1. Lucent Technologies v. State Board of Equalization, Cal. Superior Court, Los Angeles County, Dkt. No. BC402036, Sep. 27, 2013.

2. Nortel Networks Inc. v. Board of Equalization, 119 Cal. Rptr. 3d 905 (2011).

3. See Preston v. State Board of Equalization, 615 P.2d 555 (Cal. 1980). Intangible property is distinguishable from tangible personal property, which is defined as "personal property which may be seen, weighed, measured, felt, or touched, or which is in any other manner perceptible to the senses." CAL. REV. & TAX. CODE § 6016.

4. Id.

5. CAL. REV. & TAX. CODE §§ 6011(c)(10)(A); 6012(c)(10)(A).

6. CAL. REV. & TAX. CODE §§ 6011(c)(10)(B), (C); 6012(c)(10)(B), (C).
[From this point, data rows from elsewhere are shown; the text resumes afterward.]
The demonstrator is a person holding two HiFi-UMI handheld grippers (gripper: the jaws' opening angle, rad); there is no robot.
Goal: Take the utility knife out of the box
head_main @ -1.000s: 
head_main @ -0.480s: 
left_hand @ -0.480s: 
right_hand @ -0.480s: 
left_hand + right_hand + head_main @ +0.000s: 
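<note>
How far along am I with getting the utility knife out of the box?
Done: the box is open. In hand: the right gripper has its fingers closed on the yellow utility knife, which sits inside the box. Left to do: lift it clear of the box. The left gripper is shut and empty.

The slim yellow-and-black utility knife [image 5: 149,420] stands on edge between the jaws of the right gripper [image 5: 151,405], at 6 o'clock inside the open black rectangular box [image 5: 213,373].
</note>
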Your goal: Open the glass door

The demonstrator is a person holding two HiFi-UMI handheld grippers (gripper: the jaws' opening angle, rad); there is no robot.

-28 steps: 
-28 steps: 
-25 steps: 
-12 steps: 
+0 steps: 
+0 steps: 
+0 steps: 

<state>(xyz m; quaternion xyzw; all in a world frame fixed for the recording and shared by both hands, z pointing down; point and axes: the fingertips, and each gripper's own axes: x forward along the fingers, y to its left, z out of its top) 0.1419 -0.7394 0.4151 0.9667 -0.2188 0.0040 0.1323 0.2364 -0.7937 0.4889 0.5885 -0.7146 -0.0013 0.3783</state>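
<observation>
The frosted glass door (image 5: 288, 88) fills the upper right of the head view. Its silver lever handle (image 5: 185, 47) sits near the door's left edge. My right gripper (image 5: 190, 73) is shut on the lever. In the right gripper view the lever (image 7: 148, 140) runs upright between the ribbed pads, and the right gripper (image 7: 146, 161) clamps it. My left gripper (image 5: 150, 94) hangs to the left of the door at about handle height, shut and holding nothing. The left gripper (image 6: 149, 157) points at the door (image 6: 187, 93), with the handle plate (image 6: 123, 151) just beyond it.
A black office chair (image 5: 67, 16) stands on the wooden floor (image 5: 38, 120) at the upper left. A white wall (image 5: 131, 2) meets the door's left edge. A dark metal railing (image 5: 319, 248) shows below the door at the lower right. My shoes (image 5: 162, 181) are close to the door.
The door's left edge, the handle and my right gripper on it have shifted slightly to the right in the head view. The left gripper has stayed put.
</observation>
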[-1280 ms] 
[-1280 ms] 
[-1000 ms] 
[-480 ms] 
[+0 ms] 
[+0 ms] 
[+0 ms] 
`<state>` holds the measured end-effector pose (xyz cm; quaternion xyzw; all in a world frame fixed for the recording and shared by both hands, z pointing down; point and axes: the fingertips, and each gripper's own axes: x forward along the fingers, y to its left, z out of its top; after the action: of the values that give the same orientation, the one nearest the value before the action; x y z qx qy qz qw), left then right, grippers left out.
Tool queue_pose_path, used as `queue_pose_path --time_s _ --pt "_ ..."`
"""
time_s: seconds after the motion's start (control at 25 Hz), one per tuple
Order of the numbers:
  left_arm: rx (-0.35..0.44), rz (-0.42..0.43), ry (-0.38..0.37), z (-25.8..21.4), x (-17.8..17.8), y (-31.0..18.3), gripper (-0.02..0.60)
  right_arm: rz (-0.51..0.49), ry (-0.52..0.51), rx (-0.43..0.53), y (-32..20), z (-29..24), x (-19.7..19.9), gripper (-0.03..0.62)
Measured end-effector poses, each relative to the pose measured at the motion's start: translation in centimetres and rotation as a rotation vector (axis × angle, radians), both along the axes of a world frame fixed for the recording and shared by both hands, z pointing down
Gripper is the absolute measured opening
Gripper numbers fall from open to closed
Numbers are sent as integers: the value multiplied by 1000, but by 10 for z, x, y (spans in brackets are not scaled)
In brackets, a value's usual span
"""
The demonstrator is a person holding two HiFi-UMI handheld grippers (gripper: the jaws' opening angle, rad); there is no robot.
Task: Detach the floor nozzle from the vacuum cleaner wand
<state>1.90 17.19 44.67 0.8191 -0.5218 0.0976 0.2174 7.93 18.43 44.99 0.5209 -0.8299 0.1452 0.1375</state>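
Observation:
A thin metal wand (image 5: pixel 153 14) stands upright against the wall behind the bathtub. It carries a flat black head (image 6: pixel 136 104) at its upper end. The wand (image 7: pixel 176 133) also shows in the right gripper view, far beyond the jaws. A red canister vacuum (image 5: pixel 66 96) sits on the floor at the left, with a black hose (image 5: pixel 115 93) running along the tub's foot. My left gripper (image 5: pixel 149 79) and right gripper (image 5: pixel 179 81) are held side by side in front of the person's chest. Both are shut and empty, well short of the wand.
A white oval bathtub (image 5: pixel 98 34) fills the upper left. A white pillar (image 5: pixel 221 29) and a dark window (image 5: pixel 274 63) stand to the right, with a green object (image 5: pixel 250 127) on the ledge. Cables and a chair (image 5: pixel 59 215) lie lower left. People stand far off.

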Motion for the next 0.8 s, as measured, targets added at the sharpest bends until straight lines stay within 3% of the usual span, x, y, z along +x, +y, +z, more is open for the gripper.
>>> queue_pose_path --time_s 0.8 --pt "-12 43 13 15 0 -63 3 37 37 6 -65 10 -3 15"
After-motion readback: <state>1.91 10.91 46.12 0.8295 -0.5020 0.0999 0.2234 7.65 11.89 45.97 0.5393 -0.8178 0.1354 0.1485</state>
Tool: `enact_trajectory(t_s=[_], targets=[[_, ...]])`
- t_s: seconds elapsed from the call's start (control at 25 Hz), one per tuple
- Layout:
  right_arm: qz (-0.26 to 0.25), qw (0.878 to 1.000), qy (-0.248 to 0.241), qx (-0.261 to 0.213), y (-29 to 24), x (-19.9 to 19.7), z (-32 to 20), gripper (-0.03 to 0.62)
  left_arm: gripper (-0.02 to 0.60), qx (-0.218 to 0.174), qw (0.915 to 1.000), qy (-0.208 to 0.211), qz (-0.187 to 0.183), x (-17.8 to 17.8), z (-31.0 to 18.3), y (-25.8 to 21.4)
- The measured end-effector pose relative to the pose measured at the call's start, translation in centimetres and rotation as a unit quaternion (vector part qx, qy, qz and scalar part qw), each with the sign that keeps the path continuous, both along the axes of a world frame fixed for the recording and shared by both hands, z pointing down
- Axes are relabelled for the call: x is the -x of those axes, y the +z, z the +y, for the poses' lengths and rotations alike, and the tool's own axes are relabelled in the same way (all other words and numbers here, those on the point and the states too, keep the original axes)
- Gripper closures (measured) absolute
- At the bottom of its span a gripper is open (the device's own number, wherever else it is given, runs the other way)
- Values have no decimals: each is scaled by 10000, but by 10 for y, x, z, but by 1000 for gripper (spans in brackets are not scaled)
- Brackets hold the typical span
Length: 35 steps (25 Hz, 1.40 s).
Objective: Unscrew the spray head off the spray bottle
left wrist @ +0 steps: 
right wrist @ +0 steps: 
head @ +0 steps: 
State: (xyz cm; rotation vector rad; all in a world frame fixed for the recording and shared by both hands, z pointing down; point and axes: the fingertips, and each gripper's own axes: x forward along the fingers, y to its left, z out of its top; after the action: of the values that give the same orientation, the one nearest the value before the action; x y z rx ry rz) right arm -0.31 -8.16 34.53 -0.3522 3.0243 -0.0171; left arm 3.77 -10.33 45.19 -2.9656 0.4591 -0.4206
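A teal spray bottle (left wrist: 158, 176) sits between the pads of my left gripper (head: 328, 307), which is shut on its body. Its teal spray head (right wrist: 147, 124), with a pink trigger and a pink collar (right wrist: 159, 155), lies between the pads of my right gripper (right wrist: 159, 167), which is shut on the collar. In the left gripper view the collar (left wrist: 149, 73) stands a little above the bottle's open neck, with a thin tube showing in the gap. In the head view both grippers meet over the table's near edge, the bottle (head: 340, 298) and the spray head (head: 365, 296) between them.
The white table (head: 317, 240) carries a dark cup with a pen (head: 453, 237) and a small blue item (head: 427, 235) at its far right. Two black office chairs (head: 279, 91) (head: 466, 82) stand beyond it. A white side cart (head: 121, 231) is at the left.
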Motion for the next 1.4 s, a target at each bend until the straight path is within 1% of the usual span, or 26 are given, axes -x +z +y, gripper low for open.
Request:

To determine the price of the tangible personal property element for sales tax purposes, the property is first valued at the amount for which it was previously sold, leased, or offered for sale or lease to third parties at a separate price. If the actual personal property or like property was not previously sold, leased, or offered for sale or lease to third parties at a separate price, the retail fair market value is equal to 200 percent of the cost of the materials and labor used to produce the tangible personal property subject to tax.

7. CAL. REV. & TAX. CODE §§ 6011(c)(10)(D); 6012(c)(10)(D).

8. See Preston, 615 P.2d 555.

9. Id.

10. Id.

11. Nortel Networks Inc. v. Board of Equalization, 119 Cal. Rptr. 3d 905 (2011).

12. CAL. CODE REGS. tit. 18, § 1507(a)(1) (language later repealed).

13. "Nortel Case Does Not Affect Sales Tax On Off-The-Shelf Software," California State Board of Equalization, NR 66-11-H, May 27, 2011.

14. For additional information on TTAs, see the SBE's Web site at http://www.boe.ca.gov/sutax/stta.htm#2.

The content of this article is intended to provide a general guide to the subject matter. Specialist advice should be sought about your specific circumstances.